EXERCISE BRIEF: Using the data below, repeat all of it precisely.

DATA SECTION:

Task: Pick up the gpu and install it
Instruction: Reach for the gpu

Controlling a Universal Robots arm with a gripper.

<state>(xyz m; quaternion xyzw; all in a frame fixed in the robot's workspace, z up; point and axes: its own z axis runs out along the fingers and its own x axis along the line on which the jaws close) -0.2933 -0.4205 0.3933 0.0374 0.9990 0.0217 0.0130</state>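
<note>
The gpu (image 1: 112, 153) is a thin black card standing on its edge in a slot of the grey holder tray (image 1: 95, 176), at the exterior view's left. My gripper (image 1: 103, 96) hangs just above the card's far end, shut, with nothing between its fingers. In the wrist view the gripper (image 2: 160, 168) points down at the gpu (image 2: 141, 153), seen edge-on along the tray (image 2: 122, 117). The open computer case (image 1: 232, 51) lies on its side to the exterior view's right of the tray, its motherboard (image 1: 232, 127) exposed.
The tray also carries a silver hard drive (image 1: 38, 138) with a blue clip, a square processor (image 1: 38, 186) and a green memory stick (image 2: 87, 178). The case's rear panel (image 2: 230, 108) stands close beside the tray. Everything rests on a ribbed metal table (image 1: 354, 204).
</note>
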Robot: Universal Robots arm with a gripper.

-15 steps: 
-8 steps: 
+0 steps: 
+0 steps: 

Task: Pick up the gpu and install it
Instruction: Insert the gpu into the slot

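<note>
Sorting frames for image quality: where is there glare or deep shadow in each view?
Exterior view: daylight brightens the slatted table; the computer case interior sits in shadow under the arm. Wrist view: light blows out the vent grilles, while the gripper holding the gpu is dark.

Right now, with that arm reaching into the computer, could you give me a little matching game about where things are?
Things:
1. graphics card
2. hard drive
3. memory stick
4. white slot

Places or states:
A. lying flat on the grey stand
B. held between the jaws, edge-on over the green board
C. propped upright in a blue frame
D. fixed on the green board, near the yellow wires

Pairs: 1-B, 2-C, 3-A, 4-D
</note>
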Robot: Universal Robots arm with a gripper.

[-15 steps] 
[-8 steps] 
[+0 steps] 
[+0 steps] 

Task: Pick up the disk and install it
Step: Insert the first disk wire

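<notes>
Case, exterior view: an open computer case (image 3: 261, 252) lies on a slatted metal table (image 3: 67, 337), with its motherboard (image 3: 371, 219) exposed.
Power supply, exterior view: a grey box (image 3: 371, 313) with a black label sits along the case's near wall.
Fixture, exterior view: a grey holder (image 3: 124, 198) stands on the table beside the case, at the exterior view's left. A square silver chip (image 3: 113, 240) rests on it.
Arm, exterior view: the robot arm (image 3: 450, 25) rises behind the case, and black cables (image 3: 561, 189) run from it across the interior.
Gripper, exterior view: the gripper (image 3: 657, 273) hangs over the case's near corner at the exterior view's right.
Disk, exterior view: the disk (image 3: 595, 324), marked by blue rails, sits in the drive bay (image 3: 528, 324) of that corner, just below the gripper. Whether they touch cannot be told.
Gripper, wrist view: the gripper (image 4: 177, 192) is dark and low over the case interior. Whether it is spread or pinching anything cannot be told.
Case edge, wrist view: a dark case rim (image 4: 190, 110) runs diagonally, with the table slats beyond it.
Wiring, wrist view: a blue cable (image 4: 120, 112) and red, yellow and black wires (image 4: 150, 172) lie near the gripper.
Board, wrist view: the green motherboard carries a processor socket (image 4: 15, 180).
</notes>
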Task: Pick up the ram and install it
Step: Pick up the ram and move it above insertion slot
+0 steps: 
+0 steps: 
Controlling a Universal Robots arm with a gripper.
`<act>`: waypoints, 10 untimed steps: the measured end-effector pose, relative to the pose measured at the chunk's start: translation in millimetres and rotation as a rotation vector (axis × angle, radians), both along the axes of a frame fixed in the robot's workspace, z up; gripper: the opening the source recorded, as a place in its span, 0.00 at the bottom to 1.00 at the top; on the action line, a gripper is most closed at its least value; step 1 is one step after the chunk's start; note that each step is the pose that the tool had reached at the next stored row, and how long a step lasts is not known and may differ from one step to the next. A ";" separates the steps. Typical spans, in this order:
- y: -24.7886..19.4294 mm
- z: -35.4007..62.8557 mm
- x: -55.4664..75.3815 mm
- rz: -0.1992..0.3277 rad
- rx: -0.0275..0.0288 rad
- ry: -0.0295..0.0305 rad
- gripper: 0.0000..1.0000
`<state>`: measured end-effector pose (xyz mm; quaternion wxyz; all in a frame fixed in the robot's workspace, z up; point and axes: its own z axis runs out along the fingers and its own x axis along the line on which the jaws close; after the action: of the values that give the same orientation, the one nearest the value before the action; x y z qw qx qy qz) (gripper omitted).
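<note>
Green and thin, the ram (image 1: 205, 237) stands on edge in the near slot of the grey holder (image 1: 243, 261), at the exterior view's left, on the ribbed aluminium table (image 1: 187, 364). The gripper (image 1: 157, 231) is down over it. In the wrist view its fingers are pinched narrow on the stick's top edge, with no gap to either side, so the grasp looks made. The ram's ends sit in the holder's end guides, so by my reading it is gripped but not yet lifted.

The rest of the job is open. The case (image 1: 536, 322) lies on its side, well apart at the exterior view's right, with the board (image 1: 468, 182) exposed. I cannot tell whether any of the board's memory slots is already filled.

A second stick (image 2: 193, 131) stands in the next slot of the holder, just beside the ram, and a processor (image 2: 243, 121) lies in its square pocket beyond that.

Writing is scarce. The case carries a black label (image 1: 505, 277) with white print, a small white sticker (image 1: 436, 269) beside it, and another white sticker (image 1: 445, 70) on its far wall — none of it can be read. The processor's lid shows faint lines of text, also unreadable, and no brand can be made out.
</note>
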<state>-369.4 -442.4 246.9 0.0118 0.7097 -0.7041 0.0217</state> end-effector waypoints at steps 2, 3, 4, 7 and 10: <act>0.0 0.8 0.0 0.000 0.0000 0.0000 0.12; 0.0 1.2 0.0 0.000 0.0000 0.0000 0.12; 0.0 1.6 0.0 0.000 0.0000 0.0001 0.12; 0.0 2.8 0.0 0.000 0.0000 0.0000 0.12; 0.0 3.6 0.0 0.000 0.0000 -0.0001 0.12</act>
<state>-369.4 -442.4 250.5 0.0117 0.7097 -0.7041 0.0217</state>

FINISHED TASK:
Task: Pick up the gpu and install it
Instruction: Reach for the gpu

Controlling a Universal Robots arm with a gripper.

<state>(xyz m; quaternion xyzw; all in a frame fixed in the robot's workspace, z up; point and axes: its own z axis runs out along the fingers and its own x axis along the line on which the jaws close) -0.2933 -0.4205 0.3933 0.0374 0.9990 0.0217 0.0130</state>
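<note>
The gpu (image 1: 112, 153) is a thin black card standing on its edge in a slot of the grey holder tray (image 1: 95, 176), at the exterior view's left. My gripper (image 1: 103, 96) hangs just above the card's far end, shut, with nothing between its fingers. In the wrist view the gripper (image 2: 160, 168) points down at the gpu (image 2: 141, 153), seen edge-on along the tray (image 2: 122, 117). The open computer case (image 1: 232, 51) lies on its side to the exterior view's right of the tray, its motherboard (image 1: 232, 127) exposed.
The tray also carries a silver hard drive (image 1: 38, 138) with a blue clip, a square processor (image 1: 38, 186) and a green memory stick (image 2: 87, 178). The case's rear panel (image 2: 230, 108) stands close beside the tray. Everything rests on a ribbed metal table (image 1: 354, 204).
</note>
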Robot: Universal Robots arm with a gripper.

-15 steps: 
-8 steps: 
+0 steps: 
+0 steps: 

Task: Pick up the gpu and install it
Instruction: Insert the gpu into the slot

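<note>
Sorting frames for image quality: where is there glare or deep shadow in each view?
Exterior view: daylight brightens the slatted table; the computer case interior sits in shadow under the arm. Wrist view: light blows out the vent grilles, while the gripper holding the gpu is dark.

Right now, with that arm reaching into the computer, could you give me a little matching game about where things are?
Things:
1. graphics card
2. hard drive
3. memory stick
4. white slot

Places or states:
A. lying flat on the grey stand
B. held between the jaws, edge-on over the green board
C. propped upright in a blue frame
D. fixed on the green board, near the yellow wires

Pairs: 1-B, 2-C, 3-A, 4-D
</note>
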Robot: Universal Robots arm with a gripper.

[-15 steps] 
[-8 steps] 
[+0 steps] 
[+0 steps] 

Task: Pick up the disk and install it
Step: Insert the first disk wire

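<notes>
Case, exterior view: an open computer case (image 3: 261, 252) lies on a slatted metal table (image 3: 67, 337), with its motherboard (image 3: 371, 219) exposed.
Power supply, exterior view: a grey box (image 3: 371, 313) with a black label sits along the case's near wall.
Fixture, exterior view: a grey holder (image 3: 124, 198) stands on the table beside the case, at the exterior view's left. A square silver chip (image 3: 113, 240) rests on it.
Arm, exterior view: the robot arm (image 3: 450, 25) rises behind the case, and black cables (image 3: 561, 189) run from it across the interior.
Gripper, exterior view: the gripper (image 3: 657, 273) hangs over the case's near corner at the exterior view's right.
Disk, exterior view: the disk (image 3: 595, 324), marked by blue rails, sits in the drive bay (image 3: 528, 324) of that corner, just below the gripper. Whether they touch cannot be told.
Gripper, wrist view: the gripper (image 4: 177, 192) is dark and low over the case interior. Whether it is spread or pinching anything cannot be told.
Case edge, wrist view: a dark case rim (image 4: 190, 110) runs diagonally, with the table slats beyond it.
Wiring, wrist view: a blue cable (image 4: 120, 112) and red, yellow and black wires (image 4: 150, 172) lie near the gripper.
Board, wrist view: the green motherboard carries a processor socket (image 4: 15, 180).
</notes>
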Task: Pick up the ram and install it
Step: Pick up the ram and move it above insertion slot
+0 steps: 
+0 steps: 
Controlling a Universal Robots arm with a gripper.
`<act>`: waypoints, 10 untimed steps: the measured end-effector pose, relative to the pose measured at the chunk's start: translation in millimetres and rotation as a rotation vector (axis × angle, radians), both along the axes of a frame fixed in the robot's workspace, z up; gripper: the opening the source recorded, as a place in its span, 0.00 at the bottom to 1.00 at the top; on the action line, a gripper is most closed at its least value; step 1 is one step after the chunk's start; note that each step is the pose that the tool had reached at the next stored row, and how long a step lasts is not known and may differ from one step to the next. A ";" separates the steps. Typical spans, in this order:
- y: -24.7886..19.4294 mm
- z: -35.4007..62.8557 mm
- x: -55.4664..75.3815 mm
- rz: -0.1992..0.3277 rad
- rx: -0.0275..0.0288 rad
- ry: -0.0295..0.0305 rad
- gripper: 0.0000..1.0000
`<state>`: measured end-effector pose (xyz mm; quaternion wxyz; all in a frame fixed in the robot's workspace, z up; point and axes: its own z axis runs out along the fingers and its own x axis along the line on which the jaws close; after the action: of the values that give the same orientation, the one nearest the value before the action; x y z qw qx qy qz) (gripper omitted).
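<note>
Green and thin, the ram (image 1: 205, 237) stands on edge in the near slot of the grey holder (image 1: 243, 261), at the exterior view's left, on the ribbed aluminium table (image 1: 187, 364). The gripper (image 1: 157, 231) is down over it. In the wrist view its fingers are pinched narrow on the stick's top edge, with no gap to either side, so the grasp looks made. The ram's ends sit in the holder's end guides, so by my reading it is gripped but not yet lifted.

The rest of the job is open. The case (image 1: 536, 322) lies on its side, well apart at the exterior view's right, with the board (image 1: 468, 182) exposed. I cannot tell whether any of the board's memory slots is already filled.

A second stick (image 2: 193, 131) stands in the next slot of the holder, just beside the ram, and a processor (image 2: 243, 121) lies in its square pocket beyond that.

Writing is scarce. The case carries a black label (image 1: 505, 277) with white print, a small white sticker (image 1: 436, 269) beside it, and another white sticker (image 1: 445, 70) on its far wall — none of it can be read. The processor's lid shows faint lines of text, also unreadable, and no brand can be made out.
</note>
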<state>-369.4 -442.4 246.9 0.0118 0.7097 -0.7041 0.0217</state> end-effector waypoints at steps 2, 3, 4, 7 and 10: <act>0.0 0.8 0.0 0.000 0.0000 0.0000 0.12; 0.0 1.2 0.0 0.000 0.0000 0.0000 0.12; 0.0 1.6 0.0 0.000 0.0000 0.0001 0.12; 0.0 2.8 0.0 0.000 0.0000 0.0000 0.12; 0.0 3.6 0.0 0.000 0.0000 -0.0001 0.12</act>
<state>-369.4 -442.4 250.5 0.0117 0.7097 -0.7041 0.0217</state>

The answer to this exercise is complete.